Giles matched-guise technique
The Matched-Guise Test is a sociolinguistic experimental technique used to determine the true feelings of
an individual or community towards a specific language, dialect, or accent.
The experimental
procedure revolves around a variety of different people who acted as judges
listening to different accents and regional dialects and evaluating their
personal qualities solely based on their voices. The topic they talked about
was capital punishment and the arguments were completely identical and the
judges replied with how influential the different accents made their arguments and
ranked each of them.
Oddly during the
experiment the different accents were done by one person and the judges did not
know that it was only one but a range of different people from various areas.

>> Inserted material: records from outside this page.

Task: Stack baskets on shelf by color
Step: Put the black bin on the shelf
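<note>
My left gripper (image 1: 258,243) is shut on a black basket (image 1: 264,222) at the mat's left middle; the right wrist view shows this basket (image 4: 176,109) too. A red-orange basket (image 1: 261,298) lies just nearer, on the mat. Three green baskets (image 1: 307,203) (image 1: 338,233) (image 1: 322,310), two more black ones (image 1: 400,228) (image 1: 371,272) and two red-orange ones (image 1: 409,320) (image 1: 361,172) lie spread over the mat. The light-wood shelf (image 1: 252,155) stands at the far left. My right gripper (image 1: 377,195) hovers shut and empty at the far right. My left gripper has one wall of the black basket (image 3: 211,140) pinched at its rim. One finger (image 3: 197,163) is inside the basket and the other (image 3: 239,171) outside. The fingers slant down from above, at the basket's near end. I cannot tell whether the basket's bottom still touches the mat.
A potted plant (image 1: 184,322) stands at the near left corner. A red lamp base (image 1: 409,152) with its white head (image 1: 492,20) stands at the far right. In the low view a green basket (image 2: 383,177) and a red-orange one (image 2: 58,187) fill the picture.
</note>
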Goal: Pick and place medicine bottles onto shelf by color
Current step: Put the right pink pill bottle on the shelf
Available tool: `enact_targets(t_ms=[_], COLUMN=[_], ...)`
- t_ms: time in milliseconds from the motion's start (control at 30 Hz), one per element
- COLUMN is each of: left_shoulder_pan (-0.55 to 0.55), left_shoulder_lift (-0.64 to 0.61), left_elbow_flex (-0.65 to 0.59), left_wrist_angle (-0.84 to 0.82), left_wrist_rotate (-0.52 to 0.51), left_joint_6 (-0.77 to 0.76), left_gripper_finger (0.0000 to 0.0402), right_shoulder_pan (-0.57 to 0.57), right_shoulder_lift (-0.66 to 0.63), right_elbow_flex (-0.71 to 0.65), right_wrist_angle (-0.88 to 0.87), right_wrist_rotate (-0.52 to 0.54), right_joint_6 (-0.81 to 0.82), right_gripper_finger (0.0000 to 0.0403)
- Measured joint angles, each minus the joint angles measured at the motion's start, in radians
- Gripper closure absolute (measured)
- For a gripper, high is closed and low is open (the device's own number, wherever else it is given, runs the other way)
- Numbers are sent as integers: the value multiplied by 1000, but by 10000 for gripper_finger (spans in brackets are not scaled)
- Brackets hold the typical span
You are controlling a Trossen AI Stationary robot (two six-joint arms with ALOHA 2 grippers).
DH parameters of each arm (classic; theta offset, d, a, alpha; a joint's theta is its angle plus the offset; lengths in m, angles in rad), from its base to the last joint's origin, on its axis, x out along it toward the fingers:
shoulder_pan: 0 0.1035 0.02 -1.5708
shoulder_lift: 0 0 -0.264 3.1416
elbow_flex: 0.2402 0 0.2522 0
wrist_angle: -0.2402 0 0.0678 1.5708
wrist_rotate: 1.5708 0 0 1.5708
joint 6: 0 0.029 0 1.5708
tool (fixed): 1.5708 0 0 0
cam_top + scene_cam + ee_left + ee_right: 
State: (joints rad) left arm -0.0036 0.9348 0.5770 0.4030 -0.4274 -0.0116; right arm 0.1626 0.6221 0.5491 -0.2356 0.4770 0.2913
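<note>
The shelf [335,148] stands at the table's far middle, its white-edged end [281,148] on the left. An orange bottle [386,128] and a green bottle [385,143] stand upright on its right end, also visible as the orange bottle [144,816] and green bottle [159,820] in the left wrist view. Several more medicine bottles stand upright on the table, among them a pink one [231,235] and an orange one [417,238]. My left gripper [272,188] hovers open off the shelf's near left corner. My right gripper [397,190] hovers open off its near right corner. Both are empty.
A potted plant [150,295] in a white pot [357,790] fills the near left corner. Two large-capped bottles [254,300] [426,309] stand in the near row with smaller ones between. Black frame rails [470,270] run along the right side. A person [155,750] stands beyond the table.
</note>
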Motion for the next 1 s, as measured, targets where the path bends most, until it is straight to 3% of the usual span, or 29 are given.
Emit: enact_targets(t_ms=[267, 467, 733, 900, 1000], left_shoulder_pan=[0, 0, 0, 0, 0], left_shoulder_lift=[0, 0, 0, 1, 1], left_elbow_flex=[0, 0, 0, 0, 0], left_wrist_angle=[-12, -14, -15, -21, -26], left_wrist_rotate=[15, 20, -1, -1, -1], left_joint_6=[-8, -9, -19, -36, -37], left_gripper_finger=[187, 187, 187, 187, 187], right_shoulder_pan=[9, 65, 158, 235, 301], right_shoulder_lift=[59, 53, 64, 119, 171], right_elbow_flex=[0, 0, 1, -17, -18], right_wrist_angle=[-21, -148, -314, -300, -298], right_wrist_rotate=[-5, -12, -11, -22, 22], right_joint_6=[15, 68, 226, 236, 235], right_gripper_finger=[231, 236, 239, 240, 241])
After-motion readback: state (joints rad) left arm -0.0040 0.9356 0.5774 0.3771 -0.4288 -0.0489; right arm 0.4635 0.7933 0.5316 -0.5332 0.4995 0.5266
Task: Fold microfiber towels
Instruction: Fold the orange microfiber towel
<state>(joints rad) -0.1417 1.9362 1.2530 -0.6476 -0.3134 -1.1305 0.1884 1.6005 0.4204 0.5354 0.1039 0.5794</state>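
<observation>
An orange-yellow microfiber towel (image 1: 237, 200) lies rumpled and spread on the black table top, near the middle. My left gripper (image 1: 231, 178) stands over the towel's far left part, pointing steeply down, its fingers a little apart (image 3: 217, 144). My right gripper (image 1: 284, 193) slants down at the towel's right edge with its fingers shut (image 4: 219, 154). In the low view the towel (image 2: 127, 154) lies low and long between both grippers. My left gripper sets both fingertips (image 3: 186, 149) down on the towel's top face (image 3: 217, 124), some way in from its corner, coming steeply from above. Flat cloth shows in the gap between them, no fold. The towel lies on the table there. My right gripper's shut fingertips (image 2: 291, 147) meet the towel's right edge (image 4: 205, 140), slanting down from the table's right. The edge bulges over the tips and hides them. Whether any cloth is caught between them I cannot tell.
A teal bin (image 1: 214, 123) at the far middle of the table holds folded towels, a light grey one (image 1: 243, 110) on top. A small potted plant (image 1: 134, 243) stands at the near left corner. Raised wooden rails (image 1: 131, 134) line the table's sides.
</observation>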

The test was done without seeing the person which meant the only difference was
the speech but the tone and pitch would sound the same. This meant there was
nothing affecting the results and the way of speaking would be exactly the same
and the accent was the only thing being focused on.
Findings
Those
who heard RP were most impressed, those who heard Birmingham were least impressed.
Other findings-those
who heard regional accents were more likely to have changed their minds after
the presentation.
Limitation
One
limitation was that the judges may find out that there was only one person
performing the various accents which could lead them to having different
accents and make the results less reliable.
The
information found also matches what people still think now. This is found in a
recent 2014 survey which showed the people of the UK thought the Brummie accent
was the least attractive and scored -53
on the survey which shows there is little difference in what Giles found to
what people still think today.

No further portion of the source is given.